**WHAT YOU SHOULD DO**:
Copy exactly the lines from the line holding "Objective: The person" through the end of the material, and no others; pictures stay out.
(Beginning of DATA FOR THIS EXERCISE)
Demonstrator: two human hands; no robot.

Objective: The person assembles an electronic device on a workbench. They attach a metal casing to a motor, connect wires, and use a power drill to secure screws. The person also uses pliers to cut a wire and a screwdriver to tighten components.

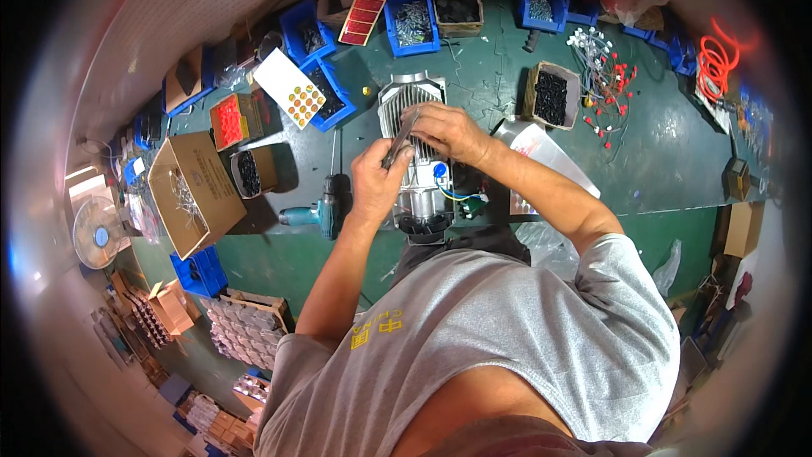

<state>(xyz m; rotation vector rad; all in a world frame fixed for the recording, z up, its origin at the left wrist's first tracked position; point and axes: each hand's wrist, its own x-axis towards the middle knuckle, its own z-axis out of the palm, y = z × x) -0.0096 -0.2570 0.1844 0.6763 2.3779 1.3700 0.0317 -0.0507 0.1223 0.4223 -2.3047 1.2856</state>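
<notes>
A silver finned motor housing (416, 101) lies on the green workbench in front of me. Its near end carries a black part, and a round blue part (439, 170) sits on its side by some coloured wires. Over the fins, my left hand (378, 179) is closed around the lower end of a narrow grey metal piece (401, 140). The bent fingers of my right hand (451, 132) meet at that piece's upper end. The fingers cover much of it, so its exact kind is unclear. Left of the housing lies a teal and black power drill (317, 215).
Blue bins of screws (413, 24) line the bench's far side. A box of black parts (551, 96) and a bundle of wires with red connectors (602, 85) are to the right. An open cardboard box (196, 193) and a red-parts box (228, 121) stand left.
</notes>
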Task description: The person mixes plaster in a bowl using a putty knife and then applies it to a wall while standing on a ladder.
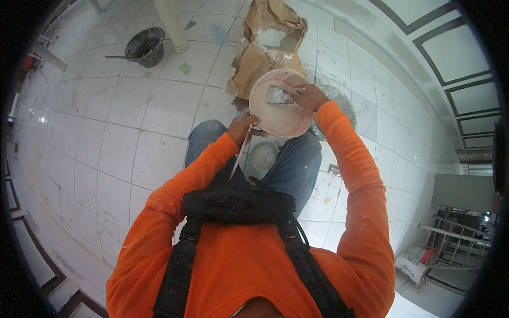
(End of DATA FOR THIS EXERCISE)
**SOLUTION**:
Objective: The person assembles an electronic device on a workbench. They attach a metal casing to a motor, connect wires, and use a power drill to secure screws. The person also uses pliers to cut a wire and a screwdriver to tighten components.


<state>(xyz m; rotation vector rad; all in a world frame fixed for the recording, z up, its origin at the left wrist's first tracked position; point and axes: each hand's wrist, its own x-axis towards the middle knuckle, its own z-axis out of the palm, y = z × x) -0.0096 -0.2570 0.1844 0.6763 2.3779 1.3700 0.0317 -0.0507 0.1223 0.4223 -2.3047 1.2856</state>
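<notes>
A silver finned motor housing (416, 101) lies on the green workbench in front of me. Its near end carries a black part, and a round blue part (439, 170) sits on its side by some coloured wires. Over the fins, my left hand (378, 179) is closed around the lower end of a narrow grey metal piece (401, 140). The bent fingers of my right hand (451, 132) meet at that piece's upper end. The fingers cover much of it, so its exact kind is unclear. Left of the housing lies a teal and black power drill (317, 215).
Blue bins of screws (413, 24) line the bench's far side. A box of black parts (551, 96) and a bundle of wires with red connectors (602, 85) are to the right. An open cardboard box (196, 193) and a red-parts box (228, 121) stand left.
</notes>
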Task description: The person mixes plaster in a bowl using a putty knife and then applies it to a wall while standing on a ladder.

No additional answer is needed here.